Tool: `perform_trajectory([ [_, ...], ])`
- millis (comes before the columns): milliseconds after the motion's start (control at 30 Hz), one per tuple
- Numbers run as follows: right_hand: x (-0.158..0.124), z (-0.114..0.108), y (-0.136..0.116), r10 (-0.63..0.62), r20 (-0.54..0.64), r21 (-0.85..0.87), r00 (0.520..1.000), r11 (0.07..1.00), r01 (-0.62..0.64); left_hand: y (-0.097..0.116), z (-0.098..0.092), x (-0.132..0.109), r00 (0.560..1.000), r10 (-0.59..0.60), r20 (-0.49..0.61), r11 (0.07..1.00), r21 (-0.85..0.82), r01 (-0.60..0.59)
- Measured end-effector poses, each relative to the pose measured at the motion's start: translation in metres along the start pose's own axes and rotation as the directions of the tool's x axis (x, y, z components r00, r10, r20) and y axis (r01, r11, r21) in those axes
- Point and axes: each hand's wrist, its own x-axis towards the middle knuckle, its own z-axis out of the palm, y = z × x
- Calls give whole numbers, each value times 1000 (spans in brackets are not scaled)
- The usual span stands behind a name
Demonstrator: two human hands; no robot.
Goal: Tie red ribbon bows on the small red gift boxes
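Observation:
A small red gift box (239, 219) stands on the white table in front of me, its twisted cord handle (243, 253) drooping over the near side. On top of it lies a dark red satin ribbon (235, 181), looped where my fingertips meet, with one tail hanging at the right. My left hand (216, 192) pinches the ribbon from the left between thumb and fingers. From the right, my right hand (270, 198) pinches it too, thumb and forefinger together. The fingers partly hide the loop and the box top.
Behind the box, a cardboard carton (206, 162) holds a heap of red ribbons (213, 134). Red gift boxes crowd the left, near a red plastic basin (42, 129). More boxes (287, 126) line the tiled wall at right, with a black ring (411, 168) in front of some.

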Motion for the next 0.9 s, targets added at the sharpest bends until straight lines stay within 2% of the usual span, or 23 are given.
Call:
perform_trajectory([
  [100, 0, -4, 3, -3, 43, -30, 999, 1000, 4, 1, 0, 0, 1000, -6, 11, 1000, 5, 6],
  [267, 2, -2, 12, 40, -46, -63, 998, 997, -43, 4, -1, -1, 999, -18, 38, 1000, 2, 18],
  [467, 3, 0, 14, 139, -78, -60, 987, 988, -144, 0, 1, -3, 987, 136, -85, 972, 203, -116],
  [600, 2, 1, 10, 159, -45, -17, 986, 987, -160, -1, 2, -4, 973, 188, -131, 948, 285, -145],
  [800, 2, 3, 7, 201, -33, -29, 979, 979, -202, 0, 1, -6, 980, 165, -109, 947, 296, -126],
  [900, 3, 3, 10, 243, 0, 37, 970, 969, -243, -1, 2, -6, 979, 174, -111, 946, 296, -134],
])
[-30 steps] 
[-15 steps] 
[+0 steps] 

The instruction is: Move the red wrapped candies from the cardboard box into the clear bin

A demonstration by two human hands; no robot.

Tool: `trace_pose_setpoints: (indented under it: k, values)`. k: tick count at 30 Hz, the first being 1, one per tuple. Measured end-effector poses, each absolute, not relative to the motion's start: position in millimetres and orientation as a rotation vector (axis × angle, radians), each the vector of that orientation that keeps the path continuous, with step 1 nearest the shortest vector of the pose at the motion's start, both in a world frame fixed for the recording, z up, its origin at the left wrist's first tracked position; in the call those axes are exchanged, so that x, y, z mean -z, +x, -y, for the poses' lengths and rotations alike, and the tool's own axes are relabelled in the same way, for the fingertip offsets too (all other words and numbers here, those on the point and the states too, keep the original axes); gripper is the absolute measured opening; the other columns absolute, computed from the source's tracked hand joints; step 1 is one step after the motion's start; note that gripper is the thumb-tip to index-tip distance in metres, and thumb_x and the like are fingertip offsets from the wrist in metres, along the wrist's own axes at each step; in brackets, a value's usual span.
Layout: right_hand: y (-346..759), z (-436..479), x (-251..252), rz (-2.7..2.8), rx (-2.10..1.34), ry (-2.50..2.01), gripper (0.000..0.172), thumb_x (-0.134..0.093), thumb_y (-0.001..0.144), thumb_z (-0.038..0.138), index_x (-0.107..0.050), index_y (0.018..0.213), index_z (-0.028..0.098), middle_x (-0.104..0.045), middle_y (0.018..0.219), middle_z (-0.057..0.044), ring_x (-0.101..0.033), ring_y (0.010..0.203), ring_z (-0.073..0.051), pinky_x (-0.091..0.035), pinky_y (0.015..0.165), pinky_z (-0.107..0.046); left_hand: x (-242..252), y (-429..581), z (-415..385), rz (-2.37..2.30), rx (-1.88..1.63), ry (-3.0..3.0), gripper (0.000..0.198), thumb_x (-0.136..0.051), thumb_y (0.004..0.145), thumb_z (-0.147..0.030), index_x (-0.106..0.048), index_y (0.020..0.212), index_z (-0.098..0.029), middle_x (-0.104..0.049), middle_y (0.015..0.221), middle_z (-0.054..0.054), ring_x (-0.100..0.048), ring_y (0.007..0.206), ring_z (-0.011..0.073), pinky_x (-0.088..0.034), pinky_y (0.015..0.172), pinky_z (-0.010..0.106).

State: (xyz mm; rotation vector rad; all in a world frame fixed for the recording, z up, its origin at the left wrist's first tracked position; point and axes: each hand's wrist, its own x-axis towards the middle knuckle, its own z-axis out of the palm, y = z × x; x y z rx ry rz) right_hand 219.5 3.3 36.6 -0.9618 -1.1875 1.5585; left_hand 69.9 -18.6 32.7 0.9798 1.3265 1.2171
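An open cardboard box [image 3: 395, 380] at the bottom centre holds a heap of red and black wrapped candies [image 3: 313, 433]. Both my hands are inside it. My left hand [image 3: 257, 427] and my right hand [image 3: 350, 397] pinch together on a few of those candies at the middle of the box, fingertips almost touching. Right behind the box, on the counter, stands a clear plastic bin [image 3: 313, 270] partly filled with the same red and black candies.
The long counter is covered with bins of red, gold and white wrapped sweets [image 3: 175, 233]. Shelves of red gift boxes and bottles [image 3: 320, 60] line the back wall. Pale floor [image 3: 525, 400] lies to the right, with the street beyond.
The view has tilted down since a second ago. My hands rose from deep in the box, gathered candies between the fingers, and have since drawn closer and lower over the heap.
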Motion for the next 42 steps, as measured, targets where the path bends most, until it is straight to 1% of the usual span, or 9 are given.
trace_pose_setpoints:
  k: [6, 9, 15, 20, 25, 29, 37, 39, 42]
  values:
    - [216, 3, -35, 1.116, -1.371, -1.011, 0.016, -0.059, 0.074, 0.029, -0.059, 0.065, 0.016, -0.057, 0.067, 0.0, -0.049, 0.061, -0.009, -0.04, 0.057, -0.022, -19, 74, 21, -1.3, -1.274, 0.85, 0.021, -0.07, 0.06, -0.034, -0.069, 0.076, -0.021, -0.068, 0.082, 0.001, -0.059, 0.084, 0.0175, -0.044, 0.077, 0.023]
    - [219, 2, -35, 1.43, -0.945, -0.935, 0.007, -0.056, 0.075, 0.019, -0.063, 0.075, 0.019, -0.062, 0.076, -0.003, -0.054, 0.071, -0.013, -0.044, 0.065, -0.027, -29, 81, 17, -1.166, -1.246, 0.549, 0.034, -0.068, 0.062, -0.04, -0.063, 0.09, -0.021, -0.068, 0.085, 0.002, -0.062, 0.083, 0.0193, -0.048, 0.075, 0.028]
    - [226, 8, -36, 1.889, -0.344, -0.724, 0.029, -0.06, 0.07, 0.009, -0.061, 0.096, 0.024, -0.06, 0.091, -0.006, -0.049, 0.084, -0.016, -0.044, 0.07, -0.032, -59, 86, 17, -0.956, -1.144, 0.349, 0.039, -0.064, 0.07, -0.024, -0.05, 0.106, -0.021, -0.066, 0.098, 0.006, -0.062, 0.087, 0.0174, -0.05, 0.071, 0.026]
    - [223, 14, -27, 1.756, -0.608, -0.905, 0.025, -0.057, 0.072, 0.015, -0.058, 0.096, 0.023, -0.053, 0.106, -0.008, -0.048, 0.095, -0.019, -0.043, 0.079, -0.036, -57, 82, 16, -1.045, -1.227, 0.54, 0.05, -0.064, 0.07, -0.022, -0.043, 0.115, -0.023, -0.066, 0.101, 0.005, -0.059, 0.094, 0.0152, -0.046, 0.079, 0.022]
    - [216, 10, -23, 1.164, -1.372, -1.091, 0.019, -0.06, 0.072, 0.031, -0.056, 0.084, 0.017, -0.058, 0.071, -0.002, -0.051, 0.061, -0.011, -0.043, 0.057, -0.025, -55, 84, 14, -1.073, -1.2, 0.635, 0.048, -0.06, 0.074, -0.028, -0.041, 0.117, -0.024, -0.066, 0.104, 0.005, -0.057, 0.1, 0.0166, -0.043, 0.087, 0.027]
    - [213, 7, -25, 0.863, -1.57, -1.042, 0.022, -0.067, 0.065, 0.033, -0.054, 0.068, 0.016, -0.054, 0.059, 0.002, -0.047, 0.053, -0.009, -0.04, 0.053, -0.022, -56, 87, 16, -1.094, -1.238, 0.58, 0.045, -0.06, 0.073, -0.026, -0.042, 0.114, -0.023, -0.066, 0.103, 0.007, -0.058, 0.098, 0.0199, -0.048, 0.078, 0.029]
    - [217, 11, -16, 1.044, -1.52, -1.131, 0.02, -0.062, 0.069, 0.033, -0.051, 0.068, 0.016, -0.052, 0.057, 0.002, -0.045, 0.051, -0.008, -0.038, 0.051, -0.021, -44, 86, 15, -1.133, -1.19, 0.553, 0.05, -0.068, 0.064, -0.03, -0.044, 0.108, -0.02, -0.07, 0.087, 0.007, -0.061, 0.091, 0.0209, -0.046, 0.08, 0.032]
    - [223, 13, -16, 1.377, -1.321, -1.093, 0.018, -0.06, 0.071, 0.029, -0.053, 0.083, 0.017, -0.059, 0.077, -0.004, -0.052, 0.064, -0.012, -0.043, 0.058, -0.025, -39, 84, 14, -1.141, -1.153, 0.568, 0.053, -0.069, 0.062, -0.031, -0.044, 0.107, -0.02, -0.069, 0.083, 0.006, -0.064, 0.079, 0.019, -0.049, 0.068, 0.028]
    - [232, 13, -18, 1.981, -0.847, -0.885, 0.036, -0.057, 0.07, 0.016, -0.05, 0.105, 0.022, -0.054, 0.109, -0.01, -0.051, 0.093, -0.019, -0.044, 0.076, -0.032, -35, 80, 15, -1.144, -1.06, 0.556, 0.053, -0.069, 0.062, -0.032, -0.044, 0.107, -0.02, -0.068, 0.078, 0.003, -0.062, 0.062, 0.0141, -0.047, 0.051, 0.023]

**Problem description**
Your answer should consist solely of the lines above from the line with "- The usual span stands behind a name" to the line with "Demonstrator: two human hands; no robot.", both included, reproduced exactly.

**Your solution**
- The usual span stands behind a name
Demonstrator: two human hands; no robot.

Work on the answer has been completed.